Malgré mon attitude laxiste, je suis fort encouragé de récolter le produit de notre terroir. De temps en temps, je reviens à la maison avec un panier plein de basilique dont il faut éplucher les feuilles de la tige et enlever les petits insectes et les chenilles vers avant d'en faire un fournée de pistou. Souvent je laisse pousser trop la basilique parce que la fabrique d'une fournée de pistou prend au moins un après-midi. D'ailleurs j'ai de plus en plus de recettes pour les tomates cerise. Or la récolte des tomates cerise est la plus difficile de toutes les plantes. Primo, pendant l'été il y a des essaims de moustiques affamées qui rendent la vie en plein air une véritable torture. Pour une seule tomate, deux piqûres. Si je suis absolument déterminé de faire une recette de gaspacho, je m'habille de pied à la tête, et de toute façon les maudites diables me piqueront au tempes. Deuxio, il faut beaucoup de patience de chercher les tomates mûres dans l'enchevêtrement des plantes grimpantes. Il est impossible de mettre les pieds à un bon endroit afin de ne pas écraser une autre plante et d'être bien situé d'enlever une tomate. Entre les piqûres et la frustration de trouver les tomates, c'est vraiment le bagne !

Un jour je récoltais les tomates, et comme mon voisin nouveau n'était pas à la maison, je suis allé à l'autre côté de la clôture métallique qui sépare nos jardins pour amasser les tomates. Comme il était facile de les trouver quand la clôture imposait l'ordre à l'enchevêtrement. Malheureusement, à l'instant de terminer mon travail, le voisin et ses deux filles sont rentrés à la maison.

« Qu'est-ce que tu fais dans notre jardin ? » demandait avec colère l'aînée. « Je voulais atteindre quelques tomates qui n'étaient pas accessibles de l'autre côté du jardin. Ça va ? » je lui ai offert avec honte. « Au moins que tu ne nous voles pas ce qui est à nous » était sa réplique.

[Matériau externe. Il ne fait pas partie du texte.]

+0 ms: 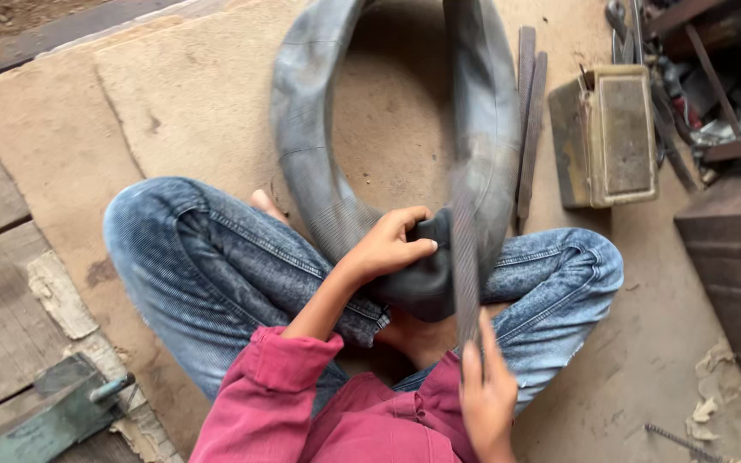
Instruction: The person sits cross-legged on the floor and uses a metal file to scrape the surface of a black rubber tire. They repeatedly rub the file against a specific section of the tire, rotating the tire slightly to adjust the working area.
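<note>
L hand (388, 244) fingers curled pinching inner tube (319, 171); R hand (486, 394) fingers closed round blurred file (465, 249).

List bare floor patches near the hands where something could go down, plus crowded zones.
Free: the brown mat left of the rubber inner tube, above the left knee; the floor inside the tube's ring; bare floor at lower right past the right knee. Crowded: the lap, where left hand and right hand work; the metal box and scrap at upper right.
</note>
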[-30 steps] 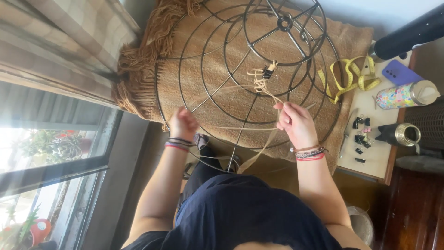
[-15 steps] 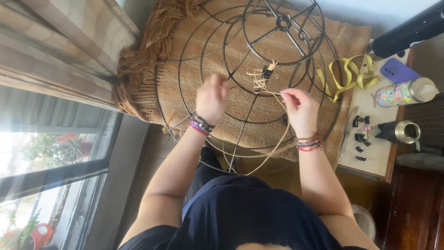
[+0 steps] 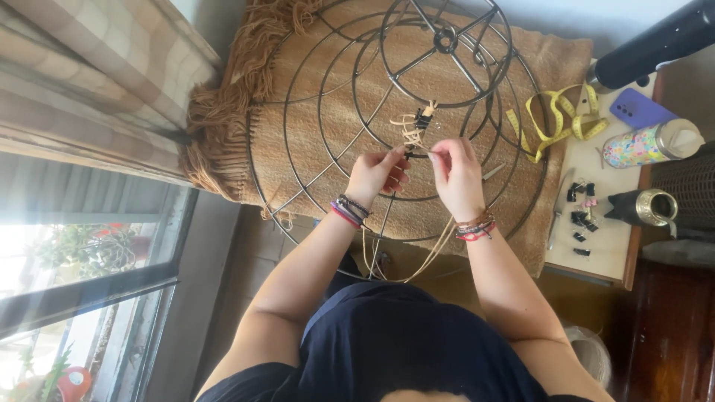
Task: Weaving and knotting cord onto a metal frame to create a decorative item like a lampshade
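Observation:
A large round wire frame (image 3: pixel 298 112) of concentric dark rings and spokes lies over a tan fringed cloth (image 3: pixel 223 126). Both hands meet near its middle. My left hand (image 3: pixel 376 177) pinches a thin pale raffia strand (image 3: pixel 417 264) against a wire. My right hand (image 3: pixel 456 176) pinches the same strand just beside it. The strand hangs down in a long loop below my wrists. A small tied bundle of raffia with a dark clip (image 3: pixel 418 123) sits on a spoke just above my fingers. Bead bracelets are on both wrists.
A pale side table (image 3: pixel 596 253) at the right holds a yellow tape measure (image 3: pixel 555 123), a purple phone (image 3: pixel 639 110), a speckled bottle (image 3: pixel 648 143), a brass cup (image 3: pixel 654 207) and several black binder clips (image 3: pixel 579 216). Checked curtain (image 3: pixel 82 82) and window at left.
My left hand rose from the frame's lower rim to the middle and met my right hand. Both now pinch the strand close together near the tied bundle.

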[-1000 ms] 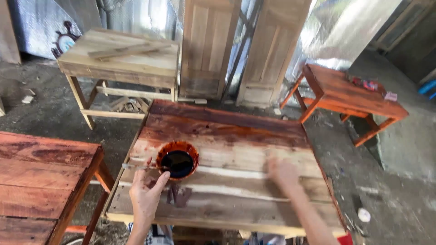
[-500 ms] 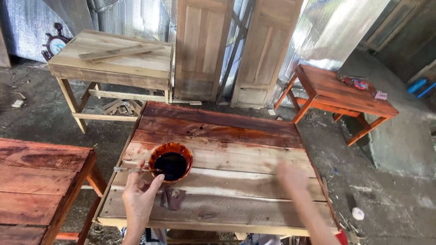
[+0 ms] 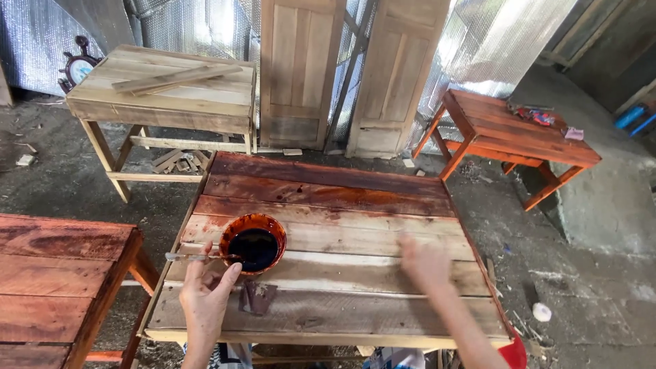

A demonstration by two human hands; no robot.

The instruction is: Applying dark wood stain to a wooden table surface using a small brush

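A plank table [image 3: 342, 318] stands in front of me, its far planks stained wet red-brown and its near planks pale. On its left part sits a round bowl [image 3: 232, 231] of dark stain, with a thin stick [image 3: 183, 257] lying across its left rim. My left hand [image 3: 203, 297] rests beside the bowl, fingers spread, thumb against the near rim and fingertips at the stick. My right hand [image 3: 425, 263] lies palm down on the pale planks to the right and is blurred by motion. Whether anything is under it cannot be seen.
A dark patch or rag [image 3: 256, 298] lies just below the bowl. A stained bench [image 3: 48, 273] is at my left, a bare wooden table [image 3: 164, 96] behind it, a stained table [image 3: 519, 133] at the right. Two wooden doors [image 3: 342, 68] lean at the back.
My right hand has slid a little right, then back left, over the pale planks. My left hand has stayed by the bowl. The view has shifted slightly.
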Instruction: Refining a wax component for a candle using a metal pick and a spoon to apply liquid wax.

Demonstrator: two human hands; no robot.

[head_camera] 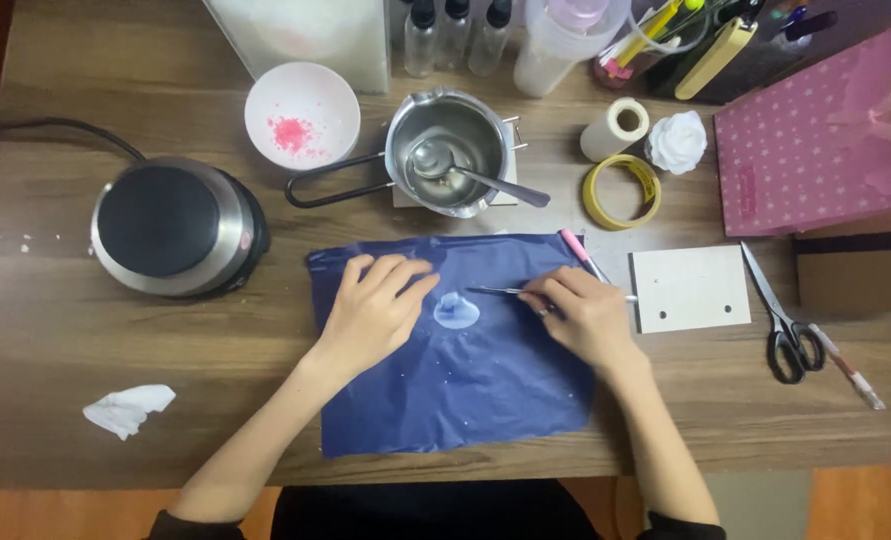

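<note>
**Tweezers on the pale wax blob, mid-sheet**

Far left of the frame I had a crumpled tissue (pixel 128 409) low down and the round hot plate (pixel 176 226) above it, its cord running off the upper left edge. Next along, near the top, sat a white bowl (pixel 302 113) with a little heap of pink bits in it, then the small steel melting pot (pixel 449 150) with a spoon (pixel 465 172) resting inside.

Center frame was the blue sheet (pixel 465 380). My left hand (pixel 373 310) lay flat on it, fingers loosely spread, gripping nothing, just pinning the sheet beside the pale blue blob (pixel 456 312). That blob sat about mid-sheet, between both hands. My right hand (pixel 587 315) was pinched closed around slim metal tweezers (pixel 497 291), tips pointing left and ending just above the blob; couldn't tell if they were touching it. A pink pen (pixel 580 250) lay just behind that hand.

Right of center: a white block (pixel 690 288), a yellow tape roll (pixel 621 192), a white roll (pixel 615 128) and a white flower shape (pixel 677 141). Far right, scissors (pixel 782 318) and a pink dotted bag (pixel 815 140).

My read: I was at the fine-work stage on the blob, picking or lifting at its edge. Next move would've needed a light, steady tip and the sheet held firm.
</note>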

Avant de terminer cette histoire de jardinage périlleux, je dois préciser quelques détailles sur mon voisin récemment installé à côté de nous. A l'époque, il était récemment divorcé de sa femme, qui l'a vraisemblablement planté là il y a quelques mois, et est répartie avec un autre homme avec qui elle s'est mariée un an après le divorce. A cause de son divorce ou d'une autre raison, il était tout à fait inaccessible. Chaque fois que je l'ai rencontré par hasard, c'était pénible de lui parler, et il répétait les mêmes blagues de mauvais goût ou qui révélait une hostilité mal dissimulée. Sa favorite était, « Joël, je vois que tu fais du jardinage. Peut-être tu veux continuer chez moi, quand tu y as fini. J'ai une pelle pour toi. Sois amiable et aide-moi. » À chaque reprise, j'ai férocement lutté pour cacher mon dégoût.

Et me voilà, en plein délit à l'autre côté de mon sanctuaire, les mains pleine de tomates cerise, et une famille désintégrée hostile en face. Quoi faire ?

J'ai balbutié, « Est-ce que vous en voulez quelques tomates ? » Impassiblement, il a pris de mes mains toute la récolte. Il m'a dit sèchement merci et puis toute la famille est entrée dans la maison. Ils ont claqué la porte et disparu avec les tomates et le bol. Bouche bée, j'ai essayé de trouver plus de tomates. J'en ai ramassé quelques-unes mais le lot de lion était chez mon voisin.

C'était la première arnaque de ma vie et je n'en reviens pas.